When sunlight hits a window coated with Berkeley Lab’s heat-reflective coating, the visible light will be transmitted while the infrared portion of the spectrum is reflected. (Credit: Garret Miyake, University of Colorado)
Low-cost coating would disrupt the building retrofit market and potentially save billions in electricity
It’s estimated that 10 percent of all the energy used in buildings in the U.S. can be attributed to window performance, costing building owners about $50 billion annually, yet the high cost of replacing windows or retrofitting them with an energy efficient coating is a major deterrent. U.S. Dept. of Energy (DOE)’s Lawrence Berkeley National Laboratory (Berkeley Lab) researchers are seeking to address this problem with creative chemistry—a polymer heat-reflective coating that can be painted on at one-tenth the cost.
“Instead of hiring expensive contractors, a homeowner could go to the local hardware store, buy the coating, and paint it on as a DIY retrofit—that’s the vision,” said Berkeley Lab scientist Raymond Weitekamp. “The coating will selectively reflect the infrared solar energy back to the sky while allowing visible light to pass through, which will drastically improve the energy efficiency of windows, particularly in warm climates and southern climates, where a significant fraction of energy usage goes to air conditioning.”
A team of Berkeley Lab scientists is receiving part of a $3.95 million award from the Department of Energy’s Advanced Research Projects Agency–Energy (ARPA-E) to develop this product. The multi-institutional team is led by researcher Garret Miyake at the University of Colorado Boulder, and also includes Caltech and Materia Inc.
There are retrofit window films on the market now that have spectral selectivity, but a professional contractor is needed to install them, a barrier for many building owners. A low-cost option could significantly expand adoption and result in potential annual energy savings of 35 billion kilowatt-hours, reducing carbon dioxide emissions by 24 billion kilograms per year, the equivalent of taking 5 million cars off the road.

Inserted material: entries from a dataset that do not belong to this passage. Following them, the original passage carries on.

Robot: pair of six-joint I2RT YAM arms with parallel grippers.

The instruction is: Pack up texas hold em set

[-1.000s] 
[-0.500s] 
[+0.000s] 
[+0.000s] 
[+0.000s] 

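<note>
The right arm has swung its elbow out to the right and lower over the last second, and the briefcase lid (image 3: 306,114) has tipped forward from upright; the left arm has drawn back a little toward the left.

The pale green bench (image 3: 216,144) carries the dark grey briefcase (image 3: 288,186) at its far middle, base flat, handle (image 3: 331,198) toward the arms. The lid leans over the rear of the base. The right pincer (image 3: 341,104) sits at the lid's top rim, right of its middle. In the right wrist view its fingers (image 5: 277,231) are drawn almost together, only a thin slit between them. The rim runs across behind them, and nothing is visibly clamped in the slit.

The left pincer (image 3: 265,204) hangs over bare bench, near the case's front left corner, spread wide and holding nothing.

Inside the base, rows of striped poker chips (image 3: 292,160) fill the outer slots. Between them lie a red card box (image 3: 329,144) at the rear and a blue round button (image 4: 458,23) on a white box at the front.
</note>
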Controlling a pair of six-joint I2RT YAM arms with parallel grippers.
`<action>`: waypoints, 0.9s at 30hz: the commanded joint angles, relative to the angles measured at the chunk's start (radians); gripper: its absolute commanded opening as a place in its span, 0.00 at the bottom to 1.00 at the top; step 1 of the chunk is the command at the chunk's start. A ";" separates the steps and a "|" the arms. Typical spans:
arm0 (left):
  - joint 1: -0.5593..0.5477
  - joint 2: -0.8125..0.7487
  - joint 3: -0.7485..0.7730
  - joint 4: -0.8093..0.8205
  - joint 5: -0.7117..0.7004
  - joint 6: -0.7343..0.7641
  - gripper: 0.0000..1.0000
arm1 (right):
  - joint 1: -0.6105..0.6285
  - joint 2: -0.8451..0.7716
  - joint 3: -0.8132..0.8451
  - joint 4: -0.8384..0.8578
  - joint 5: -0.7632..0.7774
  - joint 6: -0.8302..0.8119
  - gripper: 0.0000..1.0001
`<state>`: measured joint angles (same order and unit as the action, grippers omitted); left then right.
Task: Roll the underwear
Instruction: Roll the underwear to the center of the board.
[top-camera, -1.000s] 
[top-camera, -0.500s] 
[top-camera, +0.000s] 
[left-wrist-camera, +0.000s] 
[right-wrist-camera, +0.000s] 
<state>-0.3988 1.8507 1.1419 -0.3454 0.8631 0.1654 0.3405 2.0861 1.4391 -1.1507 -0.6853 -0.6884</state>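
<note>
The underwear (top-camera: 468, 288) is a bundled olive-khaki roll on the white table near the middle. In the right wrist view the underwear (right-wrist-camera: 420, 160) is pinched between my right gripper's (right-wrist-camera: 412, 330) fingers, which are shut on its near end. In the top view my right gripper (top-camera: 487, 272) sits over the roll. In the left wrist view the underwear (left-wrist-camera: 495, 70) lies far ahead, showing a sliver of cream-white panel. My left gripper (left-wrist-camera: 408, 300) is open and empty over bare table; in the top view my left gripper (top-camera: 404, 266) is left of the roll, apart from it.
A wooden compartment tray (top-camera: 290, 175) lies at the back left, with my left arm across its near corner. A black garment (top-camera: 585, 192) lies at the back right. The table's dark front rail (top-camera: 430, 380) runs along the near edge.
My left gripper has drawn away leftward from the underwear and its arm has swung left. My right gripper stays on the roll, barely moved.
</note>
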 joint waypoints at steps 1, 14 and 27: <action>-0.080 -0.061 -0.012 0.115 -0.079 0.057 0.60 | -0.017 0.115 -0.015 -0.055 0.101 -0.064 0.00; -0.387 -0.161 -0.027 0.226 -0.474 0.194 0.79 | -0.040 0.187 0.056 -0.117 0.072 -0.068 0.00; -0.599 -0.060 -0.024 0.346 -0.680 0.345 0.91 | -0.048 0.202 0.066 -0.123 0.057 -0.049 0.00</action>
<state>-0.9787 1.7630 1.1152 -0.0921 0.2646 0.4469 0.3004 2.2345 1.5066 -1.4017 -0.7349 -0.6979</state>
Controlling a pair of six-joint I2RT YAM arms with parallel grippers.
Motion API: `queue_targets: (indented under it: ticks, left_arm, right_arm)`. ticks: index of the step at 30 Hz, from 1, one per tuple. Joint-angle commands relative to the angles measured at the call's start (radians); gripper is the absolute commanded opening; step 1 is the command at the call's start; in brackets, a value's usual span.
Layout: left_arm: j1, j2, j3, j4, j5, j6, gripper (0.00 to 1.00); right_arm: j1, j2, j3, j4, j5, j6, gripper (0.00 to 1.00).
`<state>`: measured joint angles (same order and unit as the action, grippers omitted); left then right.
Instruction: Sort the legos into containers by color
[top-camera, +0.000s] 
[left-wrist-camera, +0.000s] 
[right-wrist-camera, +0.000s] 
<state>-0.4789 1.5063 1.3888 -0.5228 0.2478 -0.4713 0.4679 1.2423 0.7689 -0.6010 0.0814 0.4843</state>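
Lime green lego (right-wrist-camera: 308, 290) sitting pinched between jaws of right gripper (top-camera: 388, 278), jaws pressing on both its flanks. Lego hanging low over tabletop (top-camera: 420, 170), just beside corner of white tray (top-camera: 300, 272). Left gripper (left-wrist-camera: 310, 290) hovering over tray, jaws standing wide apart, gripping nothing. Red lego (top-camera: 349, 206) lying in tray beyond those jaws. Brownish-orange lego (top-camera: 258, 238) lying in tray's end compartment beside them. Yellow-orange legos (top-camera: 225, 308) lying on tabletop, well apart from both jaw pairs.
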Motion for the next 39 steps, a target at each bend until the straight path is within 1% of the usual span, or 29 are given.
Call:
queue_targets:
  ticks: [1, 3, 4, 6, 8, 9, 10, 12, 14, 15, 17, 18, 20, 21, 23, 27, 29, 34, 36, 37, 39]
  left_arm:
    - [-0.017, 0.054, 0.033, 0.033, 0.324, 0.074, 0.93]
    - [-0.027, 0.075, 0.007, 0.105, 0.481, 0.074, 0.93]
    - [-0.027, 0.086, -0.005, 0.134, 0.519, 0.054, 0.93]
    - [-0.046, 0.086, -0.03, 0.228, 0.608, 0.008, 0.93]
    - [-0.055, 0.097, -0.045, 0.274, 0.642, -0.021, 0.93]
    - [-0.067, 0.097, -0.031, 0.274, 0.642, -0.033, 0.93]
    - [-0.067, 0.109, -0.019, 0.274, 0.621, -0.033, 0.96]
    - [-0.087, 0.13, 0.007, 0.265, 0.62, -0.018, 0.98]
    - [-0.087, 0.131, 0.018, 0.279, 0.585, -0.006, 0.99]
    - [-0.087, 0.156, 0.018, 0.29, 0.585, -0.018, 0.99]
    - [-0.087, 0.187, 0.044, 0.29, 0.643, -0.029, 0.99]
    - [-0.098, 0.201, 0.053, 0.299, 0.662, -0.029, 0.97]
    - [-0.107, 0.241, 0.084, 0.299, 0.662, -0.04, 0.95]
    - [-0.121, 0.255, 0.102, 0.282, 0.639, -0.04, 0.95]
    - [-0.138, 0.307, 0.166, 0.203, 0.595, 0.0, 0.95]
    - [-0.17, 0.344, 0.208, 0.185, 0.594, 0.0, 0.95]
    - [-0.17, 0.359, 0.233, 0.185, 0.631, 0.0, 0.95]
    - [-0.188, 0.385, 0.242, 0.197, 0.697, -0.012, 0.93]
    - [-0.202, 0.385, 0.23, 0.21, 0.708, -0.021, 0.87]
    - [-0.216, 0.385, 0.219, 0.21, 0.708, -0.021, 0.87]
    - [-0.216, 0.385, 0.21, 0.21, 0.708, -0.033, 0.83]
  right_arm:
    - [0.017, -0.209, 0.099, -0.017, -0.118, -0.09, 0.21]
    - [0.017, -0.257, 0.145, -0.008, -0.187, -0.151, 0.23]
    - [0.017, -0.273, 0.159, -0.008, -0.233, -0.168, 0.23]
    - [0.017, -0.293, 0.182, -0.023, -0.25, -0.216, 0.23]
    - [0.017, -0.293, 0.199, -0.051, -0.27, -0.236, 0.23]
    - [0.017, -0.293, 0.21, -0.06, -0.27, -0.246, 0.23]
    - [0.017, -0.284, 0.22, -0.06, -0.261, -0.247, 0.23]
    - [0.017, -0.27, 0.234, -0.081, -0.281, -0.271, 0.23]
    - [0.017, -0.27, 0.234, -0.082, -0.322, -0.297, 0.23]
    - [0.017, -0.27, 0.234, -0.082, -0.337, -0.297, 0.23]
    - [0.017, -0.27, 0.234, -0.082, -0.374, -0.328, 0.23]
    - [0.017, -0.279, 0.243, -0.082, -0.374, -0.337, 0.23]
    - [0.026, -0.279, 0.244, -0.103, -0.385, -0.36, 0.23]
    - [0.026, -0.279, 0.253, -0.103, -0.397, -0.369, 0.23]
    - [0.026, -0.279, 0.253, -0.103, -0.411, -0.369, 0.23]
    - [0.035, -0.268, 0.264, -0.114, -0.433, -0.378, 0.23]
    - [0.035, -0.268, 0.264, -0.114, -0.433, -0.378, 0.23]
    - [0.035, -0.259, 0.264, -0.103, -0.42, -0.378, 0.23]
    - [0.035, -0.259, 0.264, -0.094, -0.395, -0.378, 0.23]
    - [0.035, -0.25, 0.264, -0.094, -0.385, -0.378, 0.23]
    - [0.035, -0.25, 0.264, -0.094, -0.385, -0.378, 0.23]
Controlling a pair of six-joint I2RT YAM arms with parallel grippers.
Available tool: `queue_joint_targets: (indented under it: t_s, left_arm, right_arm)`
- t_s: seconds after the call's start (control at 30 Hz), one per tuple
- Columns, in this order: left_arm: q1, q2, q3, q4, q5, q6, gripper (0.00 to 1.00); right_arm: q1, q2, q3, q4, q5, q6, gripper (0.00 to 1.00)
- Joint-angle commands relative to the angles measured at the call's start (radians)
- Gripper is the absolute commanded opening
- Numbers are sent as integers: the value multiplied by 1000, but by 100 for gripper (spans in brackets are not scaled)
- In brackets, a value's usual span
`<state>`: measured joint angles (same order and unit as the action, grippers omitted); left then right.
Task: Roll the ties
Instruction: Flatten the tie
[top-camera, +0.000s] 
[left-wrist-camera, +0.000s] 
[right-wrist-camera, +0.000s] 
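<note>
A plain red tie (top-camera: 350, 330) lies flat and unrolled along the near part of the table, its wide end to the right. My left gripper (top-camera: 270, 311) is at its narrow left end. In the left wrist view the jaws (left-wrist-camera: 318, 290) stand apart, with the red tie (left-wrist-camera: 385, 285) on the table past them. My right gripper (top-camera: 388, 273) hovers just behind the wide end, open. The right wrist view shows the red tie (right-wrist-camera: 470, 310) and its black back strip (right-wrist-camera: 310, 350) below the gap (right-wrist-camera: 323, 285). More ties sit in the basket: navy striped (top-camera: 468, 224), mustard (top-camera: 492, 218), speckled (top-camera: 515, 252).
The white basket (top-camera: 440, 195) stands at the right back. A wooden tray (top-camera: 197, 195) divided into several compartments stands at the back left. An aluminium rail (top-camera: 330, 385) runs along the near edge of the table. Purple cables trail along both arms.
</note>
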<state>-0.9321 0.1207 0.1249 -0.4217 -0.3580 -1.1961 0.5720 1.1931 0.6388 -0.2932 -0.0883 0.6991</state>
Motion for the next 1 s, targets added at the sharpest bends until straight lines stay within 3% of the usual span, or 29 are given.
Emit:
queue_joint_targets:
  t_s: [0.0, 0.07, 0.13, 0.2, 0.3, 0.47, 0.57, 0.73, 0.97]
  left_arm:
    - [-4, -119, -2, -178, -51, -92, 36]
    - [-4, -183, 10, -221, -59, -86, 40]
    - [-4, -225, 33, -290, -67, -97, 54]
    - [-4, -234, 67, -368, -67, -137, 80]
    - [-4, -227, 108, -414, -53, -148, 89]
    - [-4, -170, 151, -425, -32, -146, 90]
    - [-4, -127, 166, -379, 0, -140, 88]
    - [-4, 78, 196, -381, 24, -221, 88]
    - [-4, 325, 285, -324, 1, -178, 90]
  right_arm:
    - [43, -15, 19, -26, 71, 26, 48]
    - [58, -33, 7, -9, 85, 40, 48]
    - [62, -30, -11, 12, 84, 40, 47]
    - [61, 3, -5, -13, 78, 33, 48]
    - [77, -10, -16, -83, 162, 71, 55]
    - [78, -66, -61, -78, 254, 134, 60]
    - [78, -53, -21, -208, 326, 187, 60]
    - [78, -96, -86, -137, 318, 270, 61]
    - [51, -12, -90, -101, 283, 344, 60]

The Berkeley Lab technology relies on a type of material called a bottlebrush polymer, which, as its name suggests, has one main rigid chain of molecules with bristles coming off the sides. This unusual molecular architecture lends it some unique properties, one being that it doesn’t entangle easily.
“Imagine spaghetti versus gummy worms,” Weitekamp explained. “Spaghetti can be tied up in knots. If you want to rearrange cooked spaghetti back to its uncooked alignment, you would have to put significant energy into unwinding it. But with gummy worms you can line them all up easily because they’re pretty rigid.”
As a graduate student at Caltech, Weitekamp worked on understanding and controlling how bottlebrush polymers self-assemble into nanostructures behaving as photonic crystals, which can selectively reflect light at different frequencies. Last year he came to Berkeley Lab as part of Cyclotron Road, a program for entrepreneurial researchers, to commercialize these coatings and other related polymer-based technologies. He has been working on the development of polymeric materials as a user at the Molecular Foundry, a DOE Office of Science User Facility at Berkeley Lab.
“We were very compelled by the potential impact of [Weitekamp’s] technology across a number of industries,” said Cyclotron Road director Ilan Gur. “His ideas aligned with the Foundry’s expertise in polymer chemistry and the window application fit squarely into Berkeley Lab’s existing strengths in buildings technology and energy analysis.”
For the ARPA-E award, Weitekamp is collaborating with Berkeley Lab’s Steve Selkowitz, a leading expert on building science and window technologies, and Arman Shehabi, an expert in analyzing energy use of buildings, to develop a cost-competitive and scalable product. Their target cost is $1.50 per square foot, one-tenth the current market cost for commercially installed energy efficient retrofit window coatings.
“ARPA-E invests in high-risk, high-reward projects,” Shehabi said. “The high reward in this project isn’t in the performance improvement. It’s transformative in how windows could be retrofitted—it’s something you can do yourself. The market need is very large, and there’s nothing low-cost out there that meets that need.”